Teresa Flavin tagged me. We met at a reception given by Teen Titles during the Edinburgh International Book Festival in August. I was delighted to meet her because she'd designed the Society of Children's Book Writers and Illustrators British Isles (SCBWI BI) logo:

uk logo small

We originally requested it for our masthead for Words & Pictures, the SCBWI BI newsletter which was my baby and brainchild in 1996. Teresa, like me, is an American ex-pat living in Scotland. She's the illustrator of a number of picture books, but now has headed into YA territory - her second novel, The Crimson Shard, is just out from Candlewick Press in the US. Here's her website; and here’s her 'Next Big Thing' post.

And now, my own 'Next Big Thing' question time!

• 1) What is the working title of your next book?

It didn't have a title for a long time and everybody just called it 'Rose's book.' But the real title will probably be Rose Under Fire.

• 2) Where did the idea come from for the book?

The book is about a young American Air Transport Auxiliary pilot, Rose Justice, who is delivering planes and taxiing pilots for the RAF in the UK just after D-Day (summer 1944). For one reason and another she ends up 'uncertain of position' over enemy lines and is forced to land at a German airfield - she's then sent to the women's concentration camp at Ravensbrück.

I give this background before answering the question because the answer is, a book about Ravensbrück has been simmering in me for most of my life. Corrie Ten Boom's The Hiding Place was my first introduction to World War II, when I was about eight. I had a Ravensbrück plot line going when I was 12. When I read Mary Ann Shaffer's The Guernsey Literary and Potato Peel Pie Society, the memory of what I knew about Ravensbrück rose to the surface and grabbed me by the throat.

Nabokov talks about how a short story can grow 'the wings and fangs of a novel.' I think it is fair to say that my early story (what might be called 'juvenilia') has 'grown wings.'

• 3) What genre does your book fall under?

'Historical Fiction.' Ptbbbb ptbbb ptbbbb :P

• 4) What actors would you choose to play the part of your characters in a movie rendition?

Ohhhh…. Who could play Rose?

Katharine Hepburn, maybe? Rose is supposed to look a little like Katharine Hepburn, a cross between Hepburn and Amelia Earhart, tall and freckled and wholesome, well-heeled but from a small town in Pennsylvania.

• 5) What is the one sentence synopsis of your book?

See question 2, above? 'Young American ATA pilot Rose Justice ends up in a concentration camp in Germany.' Hmm, I might have to work on that - it sounds dire. And Rose is very resilient and determined.

• 6) Will your book be self-published or represented by an agency?

My awesome agent, Ginger Clark, has placed this book under contract with the same editors who published Code Name Verity, namely Stella Paskins at Egmont UK (with the Electric Monkey imprint), Catherine Onder at Disney Hyperion in the US, and Janice Weaver (filling in for Amy Black on maternity leave) at Doubleday in Canada.

• 7) How long did it take you to write the first draft of the manuscript?

Two years.
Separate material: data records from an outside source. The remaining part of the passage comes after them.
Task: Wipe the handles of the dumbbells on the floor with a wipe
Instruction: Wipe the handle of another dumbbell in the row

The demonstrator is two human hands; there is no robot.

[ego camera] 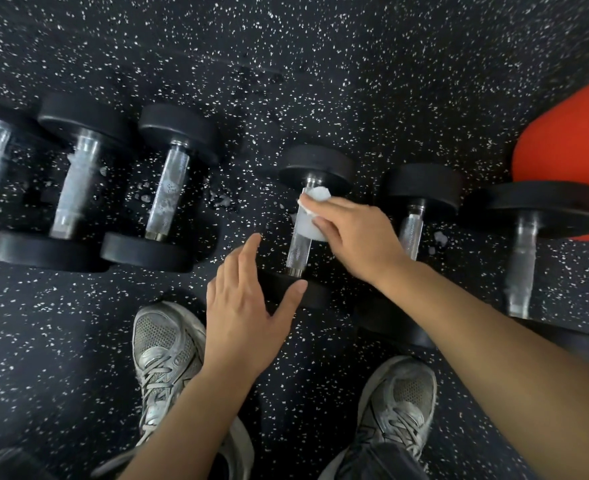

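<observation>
Black rubber floor (320, 81), flecked with white, is spread under a row of dumbbells; the leftmost is cut off by the frame edge, and an orange shape (570, 140) at the right is only partly seen. On the middle dumbbell (315, 168), a knurled metal handle (298, 251) is wrapped by a white wipe (308, 220), pinched by the right hand (359, 237). The near rubber disc is touched by the left hand (241, 313), fingers spread apart.

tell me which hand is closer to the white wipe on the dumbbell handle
Right. The right hand holds the wipe wrapped round the handle. The left hand is apart from it, resting open on the near weight head.
</observation>
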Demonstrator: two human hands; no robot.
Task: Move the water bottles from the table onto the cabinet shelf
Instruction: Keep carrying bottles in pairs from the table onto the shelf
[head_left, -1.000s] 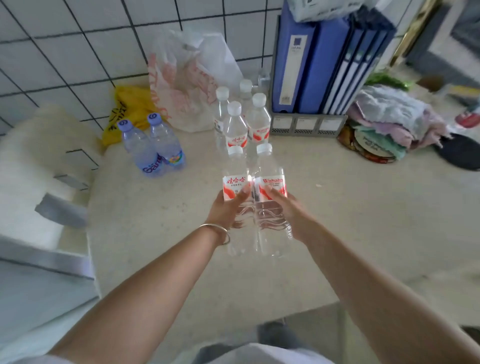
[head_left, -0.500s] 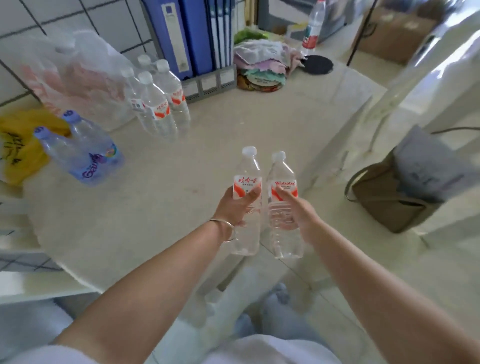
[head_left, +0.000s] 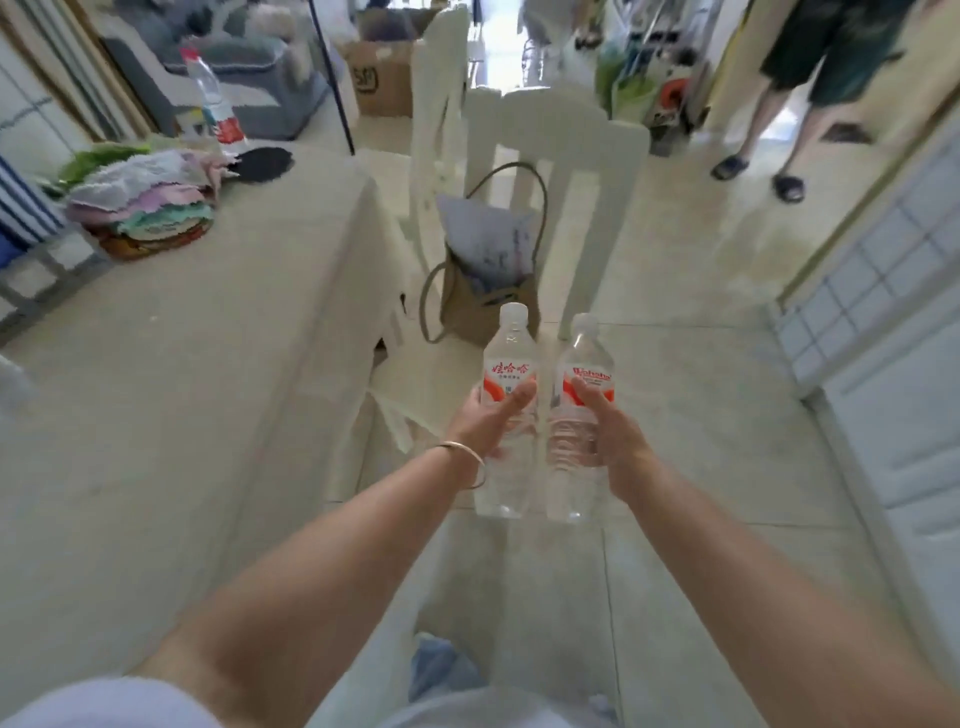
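Note:
Two clear water bottles with red-and-white labels are held upright side by side above the tiled floor. My left hand (head_left: 485, 421) grips the left bottle (head_left: 509, 410) around its middle, a thin bangle on the wrist. My right hand (head_left: 610, 431) grips the right bottle (head_left: 579, 415) the same way. Both bottles are past the right edge of the beige table (head_left: 182, 364). One more red-labelled bottle (head_left: 215, 104) stands at the table's far end. The white cabinet (head_left: 893, 374) runs along the right edge; its shelf is not visible.
A white chair (head_left: 545, 171) stands straight ahead with a brown bag (head_left: 488, 291) on its seat. Folded cloths (head_left: 145, 202) lie on the table's far left. Another person's legs (head_left: 769, 130) stand at the top right beside cardboard boxes and clutter.
My view has swung right, away from the wall and the other bottles. Both hands have carried their bottles off the table and out over the floor.

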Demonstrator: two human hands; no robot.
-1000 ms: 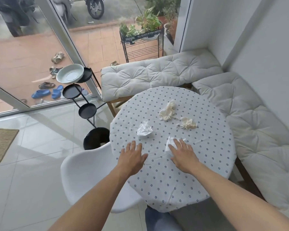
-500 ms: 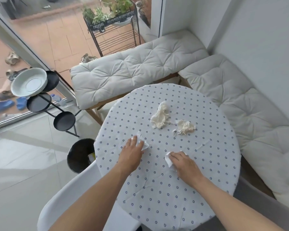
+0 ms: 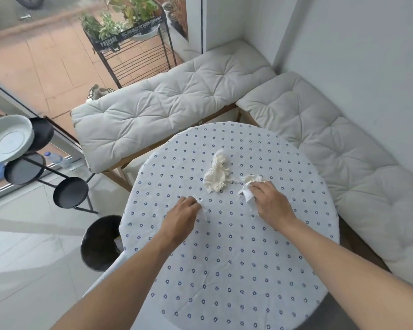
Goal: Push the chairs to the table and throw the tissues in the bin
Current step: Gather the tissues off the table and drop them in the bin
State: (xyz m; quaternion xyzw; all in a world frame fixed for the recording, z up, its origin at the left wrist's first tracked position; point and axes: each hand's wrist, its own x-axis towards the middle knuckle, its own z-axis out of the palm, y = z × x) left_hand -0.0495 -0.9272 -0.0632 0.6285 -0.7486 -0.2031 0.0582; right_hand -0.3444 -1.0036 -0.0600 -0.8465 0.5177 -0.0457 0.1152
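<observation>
The round table [image 3: 224, 270] has a white cloth with blue flowers. My left hand [image 3: 181, 216] is closed around a white tissue [image 3: 202, 208], of which only a small bit shows at the fingertips. My right hand [image 3: 268, 202] holds another white tissue [image 3: 247, 195] and its fingers reach a small cream tissue [image 3: 249, 179]. A larger cream tissue [image 3: 216, 173] lies loose on the cloth, left of my right hand. The dark round bin [image 3: 99, 244] stands on the floor at the table's left edge. A white chair edge [image 3: 110, 270] peeks out beside my left forearm.
Two cushioned benches [image 3: 167, 101] [image 3: 343, 151] line the far and right sides of the table. A black tiered stand [image 3: 69, 191] with a white bowl [image 3: 7, 138] stands at the left by the glass door. A plant rack [image 3: 134, 48] sits outside.
My left hand closed on the white tissue it was reaching for. My right hand, holding its tissue, moved forward to the small cream tissue. The view shifted closer over the table.
</observation>
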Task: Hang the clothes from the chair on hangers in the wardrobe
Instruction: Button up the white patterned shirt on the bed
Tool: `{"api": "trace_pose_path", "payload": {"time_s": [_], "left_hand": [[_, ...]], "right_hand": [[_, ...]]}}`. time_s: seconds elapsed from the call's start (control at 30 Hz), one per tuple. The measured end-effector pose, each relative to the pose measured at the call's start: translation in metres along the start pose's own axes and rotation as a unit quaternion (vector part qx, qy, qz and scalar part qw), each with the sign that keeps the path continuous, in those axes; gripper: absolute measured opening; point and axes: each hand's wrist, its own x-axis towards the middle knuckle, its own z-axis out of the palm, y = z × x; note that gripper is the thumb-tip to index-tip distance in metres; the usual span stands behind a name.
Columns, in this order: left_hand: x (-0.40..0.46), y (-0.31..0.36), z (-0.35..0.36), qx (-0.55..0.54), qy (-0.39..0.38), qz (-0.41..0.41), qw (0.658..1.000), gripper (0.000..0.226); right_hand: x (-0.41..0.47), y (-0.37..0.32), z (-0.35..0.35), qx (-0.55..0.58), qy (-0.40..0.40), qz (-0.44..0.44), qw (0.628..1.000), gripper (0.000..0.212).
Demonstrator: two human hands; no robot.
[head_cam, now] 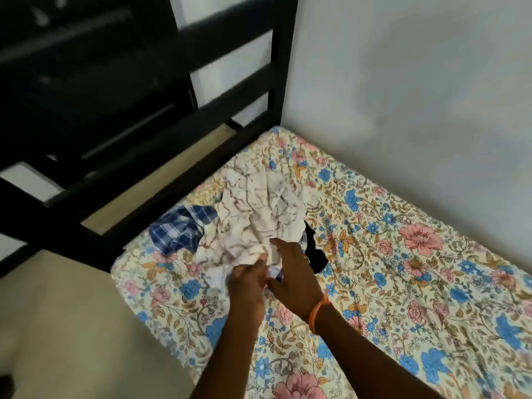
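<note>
Nearest the lens, two bare forearms reaching forward over a bed [431, 283] dressed in a cream sheet with blue, pink and orange flowers. Orange band [319, 312] round the right wrist. Left hand [249, 279] and right hand [293, 272] close together, almost touching, both at the near edge of a heap of clothes [259, 214] on the bed near its foot corner. Left fingers curled round a fold of the cream patterned garment [253, 203], pinching it at the heap's lower edge. Right hand spread palm-down over the same bundle, fingers bent onto white cloth; whether gripping or only pressing cannot be told through the blur. Blue-and-white checked shirt [181, 228] lying crumpled at the heap's left side, touching the cream garment. Black cloth [315, 254] showing just right of the hands, partly under the pile. Black slatted bed frame [201, 131] running along the foot of the mattress. Pale wall [417, 96] along the far side of the bed. Beige floor [72, 326] to the left
</note>
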Motion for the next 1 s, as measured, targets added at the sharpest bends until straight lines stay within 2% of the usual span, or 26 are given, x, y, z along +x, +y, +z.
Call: {"api": "trace_pose_path", "payload": {"time_s": [0.03, 0.1, 0.2, 0.27, 0.37, 0.43, 0.53, 0.63, 0.7, 0.77, 0.8, 0.87, 0.93, 1.0], "left_hand": [[-0.028, 0.012, 0.015, -0.004, -0.026, 0.018, 0.999, 0.025], [-0.081, 0.031, 0.044, 0.000, -0.060, 0.061, 0.996, 0.016], [-0.169, 0.054, 0.084, 0.054, -0.079, 0.128, 0.987, 0.006], [-0.230, 0.067, 0.108, 0.103, -0.084, 0.206, 0.969, 0.004], [-0.294, 0.075, 0.138, 0.206, -0.080, 0.320, 0.921, 0.007], [-0.339, 0.070, 0.158, 0.273, -0.036, 0.396, 0.876, 0.018], [-0.396, 0.059, 0.188, 0.337, 0.044, 0.483, 0.807, 0.018], [-0.453, 0.045, 0.199, 0.335, 0.112, 0.493, 0.795, 0.043], [-0.480, 0.035, 0.204, 0.362, 0.077, 0.478, 0.797, 0.049], [-0.507, 0.024, 0.214, 0.347, -0.004, 0.449, 0.824, 0.028], [-0.519, 0.020, 0.219, 0.327, -0.018, 0.433, 0.840, 0.016], [-0.539, 0.014, 0.225, 0.285, 0.009, 0.419, 0.862, 0.010], [-0.555, 0.013, 0.220, 0.286, 0.060, 0.456, 0.840, 0.016], [-0.568, 0.013, 0.209, 0.337, 0.099, 0.503, 0.789, 0.019]], "right_hand": [[-0.007, -0.013, -0.017, -0.063, 0.022, -0.040, 0.997, 0.059], [-0.026, -0.038, -0.060, -0.115, 0.079, -0.067, 0.988, 0.052], [-0.064, -0.069, -0.134, -0.103, 0.155, -0.103, 0.977, 0.035], [-0.104, -0.090, -0.192, -0.073, 0.181, -0.125, 0.973, 0.034], [-0.152, -0.124, -0.267, -0.038, 0.219, -0.146, 0.964, 0.050], [-0.195, -0.145, -0.326, -0.027, 0.245, -0.190, 0.950, 0.057], [-0.249, -0.176, -0.395, -0.023, 0.277, -0.260, 0.925, 0.062], [-0.295, -0.193, -0.451, 0.012, 0.354, -0.280, 0.892, 0.049], [-0.318, -0.205, -0.482, 0.025, 0.388, -0.297, 0.872, 0.032], [-0.342, -0.214, -0.508, -0.008, 0.394, -0.327, 0.859, 0.025], [-0.354, -0.216, -0.517, -0.037, 0.400, -0.335, 0.852, 0.025], [-0.373, -0.213, -0.533, -0.085, 0.426, -0.318, 0.843, 0.028], [-0.395, -0.203, -0.546, -0.113, 0.441, -0.269, 0.849, 0.034], [-0.416, -0.192, -0.556, -0.164, 0.440, -0.205, 0.859, 0.034]]}}
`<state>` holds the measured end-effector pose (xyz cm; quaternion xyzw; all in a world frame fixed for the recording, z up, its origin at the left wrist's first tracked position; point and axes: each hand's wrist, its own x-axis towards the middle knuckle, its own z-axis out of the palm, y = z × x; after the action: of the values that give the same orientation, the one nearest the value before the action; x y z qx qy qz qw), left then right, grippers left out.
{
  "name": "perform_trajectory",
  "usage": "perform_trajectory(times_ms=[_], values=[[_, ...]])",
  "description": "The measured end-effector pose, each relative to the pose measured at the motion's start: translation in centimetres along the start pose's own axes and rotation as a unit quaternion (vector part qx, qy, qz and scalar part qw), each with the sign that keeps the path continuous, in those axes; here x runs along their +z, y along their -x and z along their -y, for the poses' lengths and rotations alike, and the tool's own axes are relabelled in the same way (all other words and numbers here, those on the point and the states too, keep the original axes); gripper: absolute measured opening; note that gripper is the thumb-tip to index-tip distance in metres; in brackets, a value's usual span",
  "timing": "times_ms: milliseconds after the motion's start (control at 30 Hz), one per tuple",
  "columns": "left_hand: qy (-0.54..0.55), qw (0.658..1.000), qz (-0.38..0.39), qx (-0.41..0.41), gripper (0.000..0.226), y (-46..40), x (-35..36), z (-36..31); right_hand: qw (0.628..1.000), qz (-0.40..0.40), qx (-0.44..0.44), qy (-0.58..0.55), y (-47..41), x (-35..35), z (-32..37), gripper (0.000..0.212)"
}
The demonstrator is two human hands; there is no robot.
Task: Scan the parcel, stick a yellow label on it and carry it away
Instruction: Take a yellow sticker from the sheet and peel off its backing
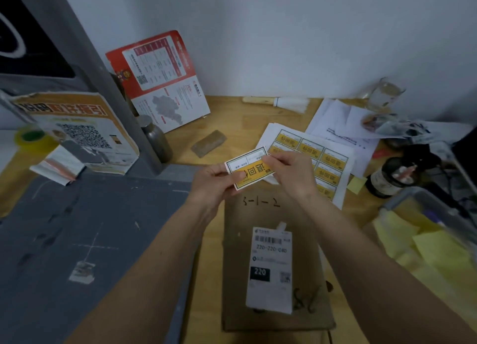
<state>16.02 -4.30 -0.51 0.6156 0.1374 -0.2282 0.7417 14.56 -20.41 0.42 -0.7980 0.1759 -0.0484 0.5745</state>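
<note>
A flat brown cardboard parcel [273, 214] lies on the wooden desk in front of me, with a white shipping label [271, 269] on its top and handwritten marks. Above its far end I hold one yellow label [249, 167] in both hands. My left hand [214, 182] pinches the label's left end. My right hand [289, 170] pinches its right edge with thumb and fingertips. A sheet of several more yellow labels [309, 155] lies on the desk just behind my right hand.
A grey scanner stand post [124, 96] and grey base plate [85, 227] fill the left. A red leaflet [162, 80], a brown block [209, 143], a brush [278, 102], loose papers [343, 127], a dark jar [389, 178] and a bin of yellow notes [433, 243] crowd the desk.
</note>
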Motion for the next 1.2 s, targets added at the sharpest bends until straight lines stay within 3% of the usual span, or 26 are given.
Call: perform_trajectory(times_ms=[67,267,433,633,767,967,1100,1200], values=[[0.031,0.999,-0.033,0.010,0.027,1.8,1.4,0.6,1.000,-0.008,0.018,-0.020,1.9,-1.7,-0.1,0.023],[0.108,0.986,-0.119,0.054,0.016,6.3,5.0,3.3,0.992,0.080,0.056,-0.075,7.2,-5.9,-1.2,0.010],[0.139,0.980,-0.133,0.055,0.009,9.5,6.8,5.2,0.991,0.091,0.075,-0.067,9.7,-8.2,-2.2,0.022],[0.146,0.981,-0.109,0.058,0.017,12.2,7.7,5.0,0.988,0.053,0.078,-0.122,12.1,-9.5,-1.9,0.017],[0.119,0.988,-0.072,0.069,0.010,13.0,7.2,4.2,0.986,0.008,0.072,-0.147,13.3,-9.9,-1.1,0.010],[0.066,0.997,0.007,0.044,0.012,15.3,5.3,2.7,0.988,0.018,0.049,-0.146,15.0,-8.8,0.3,0.009],[0.031,0.998,0.009,0.061,0.017,16.4,3.8,2.2,0.984,0.016,0.040,-0.171,15.7,-7.5,1.5,0.006],[0.042,0.996,-0.010,0.081,0.006,16.9,3.0,1.7,0.984,0.018,0.030,-0.173,16.0,-7.1,2.4,0.013]])
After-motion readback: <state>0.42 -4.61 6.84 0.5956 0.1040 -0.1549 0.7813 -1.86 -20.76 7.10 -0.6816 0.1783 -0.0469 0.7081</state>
One thing I haven't mentioned is that Rose is a budding poet - so the manuscript includes several of her poems. These actually stalled me quite a bit and were the hardest part of the book to write.

They were also wonderful to write, because they were such hard work. Rose is not as accomplished a poet as me, not as experienced a reader as me, and has a different writing style to mine anyway. So I had to make Rose's poems sound like Rose's poems, not E. Wein's, and this was a real challenge.

I actually wrote several of her Ravensbrück poems on site at Ravensbrück. I would go back in a minute just to be able to be that productive again.

• 8) What other books would you compare this story to within your genre?

Dudes. I am unique.

Haha. I am only half kidding. I don't know any other books about girl pilots in concentration camps. I don't know any other books, other than non-fiction, about a women's concentration camp. I confess that most of my concentration camp reading has been non-fiction, so I can't really compare Rose's book to other books within my 'genre.' It's probably more like Micheline Maurel's An Ordinary Camp than anything else ('An Ordinary Camp' is a title I really, really like - it means, 'not a death camp'), right down to the poetry she includes. I am pretty sure Rose's book is not like The Boy in Striped Pajamas by John Boyne or Briar Rose by Jane Yolen, but I have not read those, so I may be wrong. It is nothing like Jane Yolen's The Devil's Arithmetic, which I have read.

Remember I said the sort-of working title was 'Rose's book'? Not 'the Ravensbrück book,' but 'Rose's book.' Like everything I write, it is character driven. How this character, how Rose deals with the setting is what I'm interested in.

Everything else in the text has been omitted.